**Task to carry out:** Every line with "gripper" in it must be copied from the data.

**Source material:**

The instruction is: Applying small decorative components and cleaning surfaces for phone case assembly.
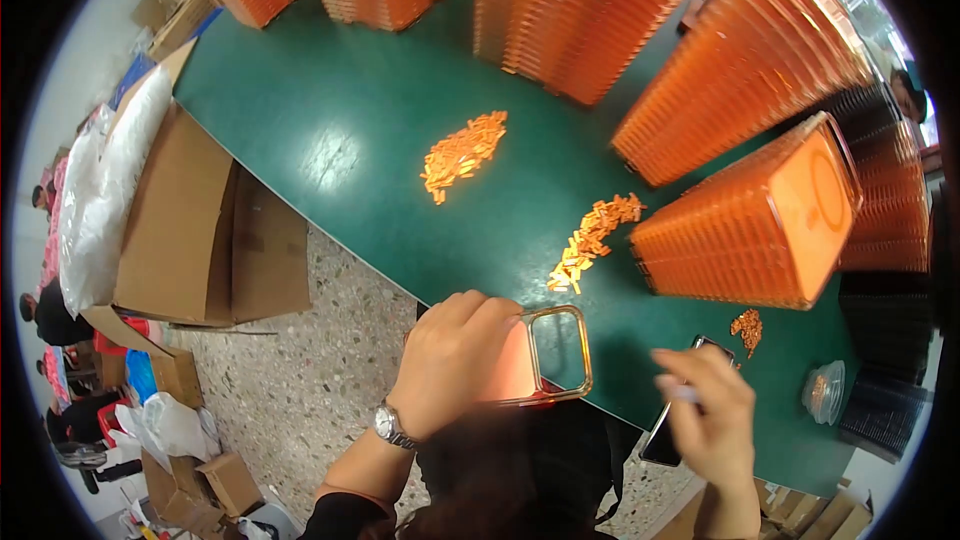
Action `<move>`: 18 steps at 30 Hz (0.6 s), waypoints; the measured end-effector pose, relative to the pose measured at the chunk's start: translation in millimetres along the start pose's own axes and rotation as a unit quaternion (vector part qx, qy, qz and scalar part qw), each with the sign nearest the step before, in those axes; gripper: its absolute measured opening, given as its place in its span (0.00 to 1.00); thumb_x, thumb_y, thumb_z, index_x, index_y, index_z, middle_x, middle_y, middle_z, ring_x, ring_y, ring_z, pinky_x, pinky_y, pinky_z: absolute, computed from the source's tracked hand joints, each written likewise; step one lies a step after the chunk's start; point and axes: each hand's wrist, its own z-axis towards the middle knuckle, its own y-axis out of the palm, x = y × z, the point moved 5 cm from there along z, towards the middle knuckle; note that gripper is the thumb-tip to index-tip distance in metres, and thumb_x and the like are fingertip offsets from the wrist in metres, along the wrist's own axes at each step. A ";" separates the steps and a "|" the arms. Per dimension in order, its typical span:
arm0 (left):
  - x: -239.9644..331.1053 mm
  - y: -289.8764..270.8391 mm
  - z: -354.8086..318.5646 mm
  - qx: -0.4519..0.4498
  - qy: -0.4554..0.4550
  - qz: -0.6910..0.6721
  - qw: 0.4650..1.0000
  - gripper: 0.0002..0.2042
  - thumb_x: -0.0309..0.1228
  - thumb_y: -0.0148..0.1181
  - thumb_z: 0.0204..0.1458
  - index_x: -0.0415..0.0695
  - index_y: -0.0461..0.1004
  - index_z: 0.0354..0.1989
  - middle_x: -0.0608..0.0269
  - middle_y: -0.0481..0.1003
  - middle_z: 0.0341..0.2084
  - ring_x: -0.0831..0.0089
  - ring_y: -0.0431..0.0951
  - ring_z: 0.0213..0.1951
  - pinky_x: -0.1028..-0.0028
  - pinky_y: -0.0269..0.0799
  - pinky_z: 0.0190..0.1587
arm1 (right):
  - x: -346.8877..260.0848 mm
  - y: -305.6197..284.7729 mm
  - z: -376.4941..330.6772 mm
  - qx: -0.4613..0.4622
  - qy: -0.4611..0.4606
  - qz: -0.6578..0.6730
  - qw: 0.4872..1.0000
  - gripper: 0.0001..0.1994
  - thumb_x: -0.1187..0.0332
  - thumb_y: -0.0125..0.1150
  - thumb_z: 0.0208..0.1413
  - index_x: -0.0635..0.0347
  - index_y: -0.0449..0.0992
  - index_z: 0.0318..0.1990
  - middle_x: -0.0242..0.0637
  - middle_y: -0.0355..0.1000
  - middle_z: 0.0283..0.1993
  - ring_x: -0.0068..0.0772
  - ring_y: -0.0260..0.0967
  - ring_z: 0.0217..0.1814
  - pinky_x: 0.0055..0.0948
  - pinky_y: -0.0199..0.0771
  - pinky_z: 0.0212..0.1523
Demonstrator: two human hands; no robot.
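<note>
My left hand (455, 355) is closed around a phone case (516, 365) at the table's near edge. The case has a peach-orange back and a gold frame with a large square camera opening. My right hand (712, 410) is over the table to the right, its fingers bent together and slightly blurred. A small pale bit shows at them, too unclear to name. Under that hand lies a dark phone-like slab (661, 445) with a shiny edge, partly hidden. Beyond the case, small orange pieces (590, 238) form a loose pile on the green table (370, 190).
Another orange pile (465, 152) lies farther back, and a small copper-coloured pile (747, 330) is at the right. Tall stacks of orange cases (735, 225) line the far and right sides. A clear round tub (824, 392) stands at right. Left of the table is an open cardboard box (175, 210).
</note>
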 end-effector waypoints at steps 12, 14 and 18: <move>-6.9 1.2 -6.9 -0.055 0.057 -0.025 0.996 0.13 0.23 0.60 0.53 0.43 0.80 0.47 0.59 0.77 0.36 0.59 0.78 0.40 0.63 0.73 0.45 | -26.1 131.3 209.5 0.017 -0.050 -0.026 0.998 0.07 0.73 0.65 0.62 0.70 0.84 0.41 0.52 0.75 0.37 0.57 0.76 0.40 0.45 0.74 0.44; -7.7 1.3 -6.1 -0.061 0.053 -0.029 0.996 0.13 0.23 0.59 0.53 0.43 0.80 0.47 0.59 0.77 0.37 0.59 0.78 0.40 0.63 0.73 0.45 | -28.1 136.0 213.9 0.016 -0.051 -0.019 0.998 0.07 0.73 0.65 0.62 0.70 0.84 0.40 0.51 0.76 0.37 0.56 0.76 0.40 0.45 0.74 0.44; -10.1 3.4 -5.5 -0.073 0.056 -0.033 0.995 0.14 0.23 0.59 0.53 0.43 0.80 0.48 0.59 0.77 0.37 0.59 0.78 0.41 0.62 0.73 0.46 | -33.9 140.7 219.4 0.011 -0.064 -0.055 0.996 0.07 0.73 0.66 0.61 0.69 0.83 0.41 0.50 0.76 0.39 0.56 0.76 0.41 0.46 0.74 0.45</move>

**Written response:**
Action `<move>`: 18 steps at 30 Hz (0.6 s), waypoints; the measured end-effector pose, relative to the pose measured at the chunk's start: translation in millimetres along the start pose's own axes and rotation as a unit quaternion (vector part qx, qy, qz and scalar part qw), each with the sign nearest the step before, in those axes; gripper: its absolute measured opening, given as its place in its span (0.00 to 1.00); thumb_x, thumb_y, thumb_z, index_x, index_y, index_z, middle_x, middle_y, middle_z, ring_x, ring_y, ring_z, pinky_x, pinky_y, pinky_z: absolute, computed from the source's tracked hand joints, each written likewise; step one lies a step after the chunk's start; point and axes: each hand's wrist, its own z-axis towards the middle knuckle, its own y-axis out of the palm, x = y × z, the point moved 5 cm from there along z, towards the middle knuckle; note that gripper is the thumb-tip to index-tip distance in metres, and thumb_x and the like are fingertip offsets from the wrist in metres, along the wrist's own axes at each step. A ";" separates the steps and a "|" the arms. Per dimension in order, its typical span:
  - gripper: 0.0002..0.2042
  - gripper: 0.0001..0.1994

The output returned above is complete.